Correlator Class

Here we explain the ideas behind and methods contained in the Correlator header file. The classes described here can be found in src/math/correlators.h. If you have further questions after reading this wiki article, I suggest you have a look at this class yourself, which is thoroughly commented, and will explain in more detail some things that are not fully explained here.

The main class is the CorrelatorTools class, CorrelatorTools<PREC,true,HaloDepth> corrTools; which contains all the methods and attributes needed to correlate objects. What objects are to be correlated? These objects are called CorrField objects, which are essentially arrays of arbitrary type that inherit from the LatticeContainer and include some initialization methods, like the ability to set all elements to zero() or one(). Where are the results stored? Results are stored in objects called Correlator objects, which are basically CorrField objects but indexed slightly differently.

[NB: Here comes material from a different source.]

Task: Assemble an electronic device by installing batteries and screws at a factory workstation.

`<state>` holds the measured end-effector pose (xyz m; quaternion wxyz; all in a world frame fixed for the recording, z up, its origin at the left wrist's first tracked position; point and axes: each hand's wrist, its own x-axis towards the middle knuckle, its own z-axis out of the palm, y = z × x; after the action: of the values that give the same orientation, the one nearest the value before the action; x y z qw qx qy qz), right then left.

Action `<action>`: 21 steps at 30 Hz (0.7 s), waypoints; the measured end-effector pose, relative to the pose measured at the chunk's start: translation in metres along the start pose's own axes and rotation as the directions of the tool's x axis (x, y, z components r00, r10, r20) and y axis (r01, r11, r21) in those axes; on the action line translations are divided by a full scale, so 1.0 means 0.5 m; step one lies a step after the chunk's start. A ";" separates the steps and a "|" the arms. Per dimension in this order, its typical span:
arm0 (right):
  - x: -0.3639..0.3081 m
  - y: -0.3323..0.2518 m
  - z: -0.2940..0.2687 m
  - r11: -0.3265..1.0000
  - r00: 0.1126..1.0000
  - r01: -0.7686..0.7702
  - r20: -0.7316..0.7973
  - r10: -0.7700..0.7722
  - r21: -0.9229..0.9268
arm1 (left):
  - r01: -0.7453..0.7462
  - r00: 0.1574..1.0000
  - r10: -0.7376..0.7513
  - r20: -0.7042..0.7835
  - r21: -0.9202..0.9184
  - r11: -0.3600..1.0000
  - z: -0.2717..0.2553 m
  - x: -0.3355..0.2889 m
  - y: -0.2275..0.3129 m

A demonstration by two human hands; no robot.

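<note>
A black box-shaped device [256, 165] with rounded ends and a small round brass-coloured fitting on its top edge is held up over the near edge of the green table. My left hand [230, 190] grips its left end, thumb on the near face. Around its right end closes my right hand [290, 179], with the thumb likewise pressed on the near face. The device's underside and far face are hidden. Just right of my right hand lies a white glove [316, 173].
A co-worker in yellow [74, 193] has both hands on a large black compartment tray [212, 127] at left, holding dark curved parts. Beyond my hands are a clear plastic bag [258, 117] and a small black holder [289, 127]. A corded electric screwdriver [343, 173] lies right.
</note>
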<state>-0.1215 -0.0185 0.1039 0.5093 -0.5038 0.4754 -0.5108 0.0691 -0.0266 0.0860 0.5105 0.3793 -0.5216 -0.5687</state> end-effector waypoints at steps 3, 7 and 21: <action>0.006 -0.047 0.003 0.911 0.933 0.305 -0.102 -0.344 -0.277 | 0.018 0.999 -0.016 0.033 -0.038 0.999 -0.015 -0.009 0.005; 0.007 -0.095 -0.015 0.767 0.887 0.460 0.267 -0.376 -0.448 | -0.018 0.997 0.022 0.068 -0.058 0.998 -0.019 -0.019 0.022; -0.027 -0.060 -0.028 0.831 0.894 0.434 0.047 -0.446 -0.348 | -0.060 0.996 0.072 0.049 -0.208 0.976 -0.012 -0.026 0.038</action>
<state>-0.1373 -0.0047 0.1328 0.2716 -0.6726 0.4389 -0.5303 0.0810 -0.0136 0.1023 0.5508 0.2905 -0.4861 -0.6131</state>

You can correlate whatever kinds of mathematical objects A and B you like; for instance you could correlate Polyakov loops or hadron interpolators. In order to give the user maximum flexibility, I tried to make the calculation of A and B separate from the correlator class. Therefore the general idea of a correlation calculation is to calculate A and B ahead of time yourself, then copy A and B into CorrField objects. What is meant by “correlate”? Well, that is up to you. This framework will allow one to calculate any function \(\langle f(A_x, B_y)\rangle\), where \(f\) is a function that you can design yourself, and \(x\) and \(y\) run over one of a few possible domains. The method

corrTools.correlateAt< fieldType, corrType, f >("domain", CPUfield1, CPUfield2, CPUnorm, CPUcorr);

will carry out this correlator calculation. Here fieldType and corrType are the types of the CorrField and Correlator, respectively. Note that your function \(f\) is implemented as a template parameter. Inside the correlateAt method, a kernel is called depending on the domain you chose. In this method, GPU copies of these CPU arrays will be made and passed to the kernel. The result will be stored in CPUcorr.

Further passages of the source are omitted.